Anyone else dealing with the same problem?


----------



## whitehawk (Aug 14, 2012)

maincourse99 said:


> It amazes me, stbxw cheats, leaves home and moves in with OM and then can't fathom why her 11 year old daughter might not want to be hanging out with her over there and doing sleepovers (OM isn't there at night).
> 
> I guess it goes along with the selfishness. She wants it all to work out for her just the way she wants, and she gets very frustrated when it doesn't.
> 
> ...



hi mainc. mines pretty similar to. i'd be so proud of your daughter by the way to. l'm not sure what to make of mine.

how long have you been together , married , how long ago did she split , did you keep the house and your daughter to , hows that going. how did the plit come about ?

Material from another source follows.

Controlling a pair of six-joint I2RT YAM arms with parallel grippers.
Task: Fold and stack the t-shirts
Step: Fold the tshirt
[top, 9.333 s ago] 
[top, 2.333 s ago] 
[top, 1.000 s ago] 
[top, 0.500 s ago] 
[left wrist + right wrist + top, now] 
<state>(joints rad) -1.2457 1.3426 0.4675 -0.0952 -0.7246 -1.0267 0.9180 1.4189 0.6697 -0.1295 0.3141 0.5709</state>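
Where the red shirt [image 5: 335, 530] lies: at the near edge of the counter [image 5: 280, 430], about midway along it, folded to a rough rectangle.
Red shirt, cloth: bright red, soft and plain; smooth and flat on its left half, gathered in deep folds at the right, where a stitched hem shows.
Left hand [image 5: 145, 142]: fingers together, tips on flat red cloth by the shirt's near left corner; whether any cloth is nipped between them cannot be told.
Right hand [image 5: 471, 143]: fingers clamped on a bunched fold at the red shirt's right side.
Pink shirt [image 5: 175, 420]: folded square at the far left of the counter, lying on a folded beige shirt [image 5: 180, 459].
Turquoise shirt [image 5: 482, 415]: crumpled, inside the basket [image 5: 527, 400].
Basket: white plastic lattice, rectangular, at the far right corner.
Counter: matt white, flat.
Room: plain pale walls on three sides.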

we've been together 18yrs , jesus thats a long time , married 12 , and have an 11yold daughter.
things went bad 3-4yrs ago when we moved here. really tough area , work , getting a house. we hot stressed and had money hassles. 
we finally got a house here 18mths ago but it all took a lot out of us and we neglected each other a lot , got picky an impatient , l got distant a lot too , she was just changing a lot and it was pushing me further.
we both made a lot of mistakes but i did put a lot of distance in there too for different reasons.
anyway , she told me she'd been deeply sad and depressed and wanted to separate . l was so sad and hurt that she's been feeling that pain , but she should have talked to me to 12 mths ago.
anyway she'd had this friend she was leaning on and also wanted to move out and starty spending time with him.
f'g shook me to the core.
she moved out 8wks ago , and my daughter . but he doesn't go there at all and she doesn't know about him. 
sometimes i wish she did . but that's not fair on her she has enough to deal with.
l'm still at the house and working on that.
she comes home most w/ends and some w/ds , holidays to so far.
yes l hurt her mum but l didn't fg leave her , destroy the family . and start seeing someone fg else . l wish she hated her.
sometimes i think she should be acting like yours and not wanting to be with her mum.
l often ask myself if it's right that she doesn't.
and , we were outa town 7mins so no friends handy. they all loved coming out all the time , but they couldn't just walk in or ride their bike or walk home from school together.
so she moved them into town with all this , all my daughters friends are all there now every night, they all get round together and have triple the sleepovers. my daughter hardly seems to mind at all with all these fringe benefits . that seems downright unnatural.
mind you wifes also doing a real number on her i reckon , on that whole stupid town i think . none of her new crowd seem to give a fk that she's just torn her family to bits.
l think they have their new pet and that's that.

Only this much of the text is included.